Another thing to remember is that changing that line will not give you a lot of bitcoins. Yes more bitcoins will be awarded for mining a block. So this is most beneficial for mining networks. The mining network managers have a small amount of their own miners as a percentage. So they will be looking for a lot of ill will, for very small benefit. These people already own a lot of bitcoins, due to their history. In effect they would be losing money, and other people will be gaining it. Another wrong set of incentives.

DP said...

Saving in currency (credit) inevitably leads the rich to demand the debt of the poor.
They use fair means or foul.

Roacheforque said...

Ahhh, a good point made. Debt is the only thing in this world that there is literally "enough of" to act as a functioning means of exchange for all the wants and desires of the image fueled Western culture.

Gold could never hope to perform such a feat.

Debt will fail, then rise again ... correctly repriced by gold.

Yes, the risk rate of correctly priced debt may be quite different than it is today ...

DP said...

"Correctly priced debt" may raise the bar for "getting rich" and "keeping it"… as well as "leaving poverty behind"?

On the plus side… environment-friendly.

Everyone votes for green, no?

DP said...

The bureaucrats of the ECB governing council are independant of the short term politics of any nation.

They cannot, however, operate in the absence of consent among the people of Europe, who they represent.

Yes, everyone votes for green in the end.

Dr. Boer said...

@"sermon" Michael dV/Reality Show/BryamYoung:
Small folks oppressed, yes very much so! One generation back the Church protected the small ones. Local pastor guiding the individual, steering him or her away from nonsensical and dangerous loans / "investments". 60 years ago, the % of people loaning to purchase goods was ZERO among the Dutch reformed. Doing away with Christianity comes at a price. [Bob Dylan "Oh, the shepherd is asleep while the willows weep and the hills are filled with lost sheep"--http://www.bobdylan.com/us/songs/ring-them-bells]

Woland said...

hi DP;

BIS Chairman Christian Noyer
"The end of the Financial Dictatorship?"
at Aix en Provence, 6 July, 2013 (at bis.org)

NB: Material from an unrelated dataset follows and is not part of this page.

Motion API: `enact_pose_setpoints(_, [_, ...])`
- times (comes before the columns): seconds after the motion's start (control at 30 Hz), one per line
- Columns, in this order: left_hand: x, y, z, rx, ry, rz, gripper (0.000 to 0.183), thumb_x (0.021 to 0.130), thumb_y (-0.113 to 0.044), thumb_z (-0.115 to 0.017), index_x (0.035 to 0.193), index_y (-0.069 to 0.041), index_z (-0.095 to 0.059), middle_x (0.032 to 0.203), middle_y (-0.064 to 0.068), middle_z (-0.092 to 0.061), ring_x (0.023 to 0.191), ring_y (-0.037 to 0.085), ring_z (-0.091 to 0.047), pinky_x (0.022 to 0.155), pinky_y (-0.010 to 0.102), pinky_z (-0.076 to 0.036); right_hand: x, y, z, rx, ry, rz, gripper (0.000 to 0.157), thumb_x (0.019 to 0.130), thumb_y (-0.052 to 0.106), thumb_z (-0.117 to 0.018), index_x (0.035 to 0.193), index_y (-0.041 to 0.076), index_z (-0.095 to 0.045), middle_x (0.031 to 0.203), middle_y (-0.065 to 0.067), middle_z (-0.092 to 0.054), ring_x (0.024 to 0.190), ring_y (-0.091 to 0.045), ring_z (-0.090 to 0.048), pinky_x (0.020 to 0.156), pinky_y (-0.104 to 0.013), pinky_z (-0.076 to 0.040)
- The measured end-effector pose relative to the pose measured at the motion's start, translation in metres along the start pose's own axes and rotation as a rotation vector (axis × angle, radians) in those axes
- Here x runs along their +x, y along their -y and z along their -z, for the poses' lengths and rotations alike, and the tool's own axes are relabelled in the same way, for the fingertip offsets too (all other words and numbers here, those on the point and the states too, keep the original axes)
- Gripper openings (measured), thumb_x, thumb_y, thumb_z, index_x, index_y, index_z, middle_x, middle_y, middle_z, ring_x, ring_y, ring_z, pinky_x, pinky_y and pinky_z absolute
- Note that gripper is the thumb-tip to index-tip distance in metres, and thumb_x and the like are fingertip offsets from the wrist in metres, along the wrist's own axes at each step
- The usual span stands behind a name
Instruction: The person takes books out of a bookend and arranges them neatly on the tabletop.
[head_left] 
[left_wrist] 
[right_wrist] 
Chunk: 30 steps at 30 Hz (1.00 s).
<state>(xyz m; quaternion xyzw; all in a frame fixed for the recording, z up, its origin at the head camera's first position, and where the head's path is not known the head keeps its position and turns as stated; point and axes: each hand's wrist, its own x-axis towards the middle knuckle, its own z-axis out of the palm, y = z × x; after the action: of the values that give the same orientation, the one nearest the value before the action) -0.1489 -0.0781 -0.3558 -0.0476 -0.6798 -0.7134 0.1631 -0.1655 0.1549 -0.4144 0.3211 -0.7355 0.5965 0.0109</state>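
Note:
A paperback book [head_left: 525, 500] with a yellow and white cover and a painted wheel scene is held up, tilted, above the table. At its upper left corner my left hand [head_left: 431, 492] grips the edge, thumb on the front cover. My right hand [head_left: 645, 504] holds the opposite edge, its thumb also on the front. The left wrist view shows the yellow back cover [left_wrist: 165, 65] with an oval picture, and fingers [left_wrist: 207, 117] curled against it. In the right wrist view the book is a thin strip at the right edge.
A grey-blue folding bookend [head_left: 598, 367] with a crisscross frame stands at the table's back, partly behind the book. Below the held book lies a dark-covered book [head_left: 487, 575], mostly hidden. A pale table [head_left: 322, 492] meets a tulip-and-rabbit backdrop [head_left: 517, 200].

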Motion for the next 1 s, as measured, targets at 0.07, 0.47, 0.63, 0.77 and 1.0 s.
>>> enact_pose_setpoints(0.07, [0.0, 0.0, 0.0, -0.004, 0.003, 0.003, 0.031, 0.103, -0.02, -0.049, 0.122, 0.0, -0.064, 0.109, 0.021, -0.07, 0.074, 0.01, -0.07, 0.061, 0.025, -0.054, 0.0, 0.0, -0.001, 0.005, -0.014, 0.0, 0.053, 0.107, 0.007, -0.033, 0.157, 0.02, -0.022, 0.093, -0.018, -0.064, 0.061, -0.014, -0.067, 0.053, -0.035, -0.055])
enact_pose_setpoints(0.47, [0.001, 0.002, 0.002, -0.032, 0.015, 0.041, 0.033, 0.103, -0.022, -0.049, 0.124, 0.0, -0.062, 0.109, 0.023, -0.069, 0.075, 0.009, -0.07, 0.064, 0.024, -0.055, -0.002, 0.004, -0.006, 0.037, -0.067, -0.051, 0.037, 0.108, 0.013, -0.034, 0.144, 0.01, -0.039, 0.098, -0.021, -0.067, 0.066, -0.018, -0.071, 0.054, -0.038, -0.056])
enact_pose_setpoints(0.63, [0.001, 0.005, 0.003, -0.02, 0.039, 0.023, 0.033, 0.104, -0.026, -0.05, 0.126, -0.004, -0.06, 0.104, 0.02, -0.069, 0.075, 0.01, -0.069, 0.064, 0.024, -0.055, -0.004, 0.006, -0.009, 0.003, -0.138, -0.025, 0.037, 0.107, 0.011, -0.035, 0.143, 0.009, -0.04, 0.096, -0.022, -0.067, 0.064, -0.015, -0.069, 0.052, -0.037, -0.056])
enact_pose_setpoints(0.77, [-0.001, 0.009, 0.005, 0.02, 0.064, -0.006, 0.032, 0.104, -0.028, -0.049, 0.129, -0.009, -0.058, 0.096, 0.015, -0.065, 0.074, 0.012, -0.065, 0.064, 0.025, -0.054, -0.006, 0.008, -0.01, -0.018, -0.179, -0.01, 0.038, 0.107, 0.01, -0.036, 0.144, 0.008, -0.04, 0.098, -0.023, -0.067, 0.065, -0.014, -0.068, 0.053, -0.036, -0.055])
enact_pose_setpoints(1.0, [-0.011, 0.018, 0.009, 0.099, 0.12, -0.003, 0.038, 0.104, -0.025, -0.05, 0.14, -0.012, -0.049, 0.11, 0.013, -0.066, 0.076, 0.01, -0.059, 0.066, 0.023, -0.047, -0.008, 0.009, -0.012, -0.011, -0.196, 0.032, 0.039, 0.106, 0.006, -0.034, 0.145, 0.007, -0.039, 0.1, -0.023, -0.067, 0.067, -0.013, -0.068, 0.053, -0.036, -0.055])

"This question is not new; already Petronius, in Roman
times, at the start of our era, asked, "What use are laws
when money is king?" (Petronius, author of the Satyricon)

The Dow Theorist said...

@Michael DV:

great link. thx. The contents of the article look very fofoa-ish.

DP said...

Thanks, Woland. :)

Woland said...

via Bloomberg:
"Gold Fix Drawing Scrutiny amid Knowledge Tied to Eruption"
gives a nice "nuts and bolts" description of the London gold
fix process details, and how said "fix" might (possibly?) be
abused to benefit members' positions. Cheers.